• [Task]: Every line below needs to be printed again exactly, without any of its pictures.
[[ Provided material, beginning ]]
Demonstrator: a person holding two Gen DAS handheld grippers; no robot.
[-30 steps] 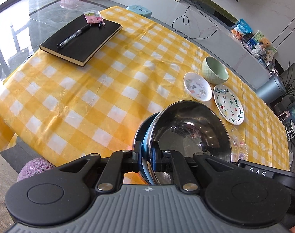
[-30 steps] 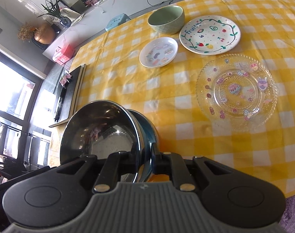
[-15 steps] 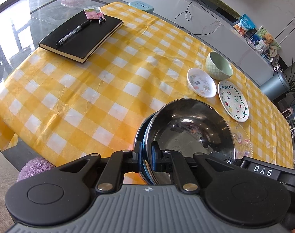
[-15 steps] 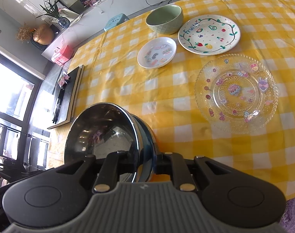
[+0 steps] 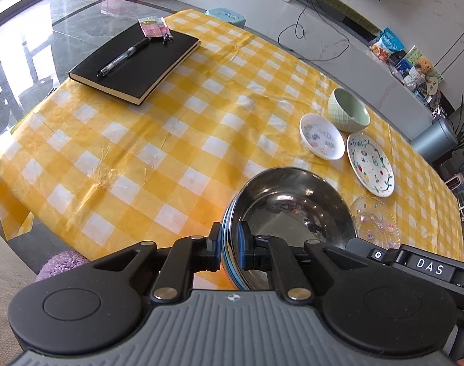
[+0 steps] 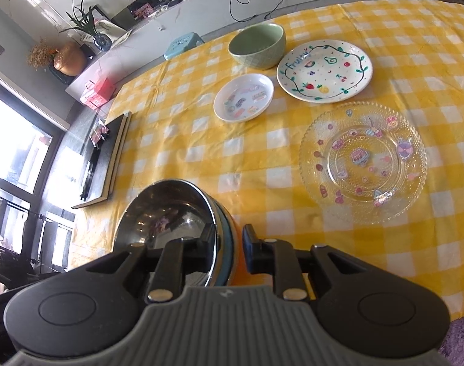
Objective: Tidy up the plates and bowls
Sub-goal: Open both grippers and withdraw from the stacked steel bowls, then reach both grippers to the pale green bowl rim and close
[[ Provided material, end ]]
• [Exercise answer]:
Demonstrator: a person holding two Gen DAS handheld grippers; no robot.
[-30 steps] 
[-30 steps] 
[-15 steps] 
[-15 steps] 
[+0 steps] 
[+0 steps] 
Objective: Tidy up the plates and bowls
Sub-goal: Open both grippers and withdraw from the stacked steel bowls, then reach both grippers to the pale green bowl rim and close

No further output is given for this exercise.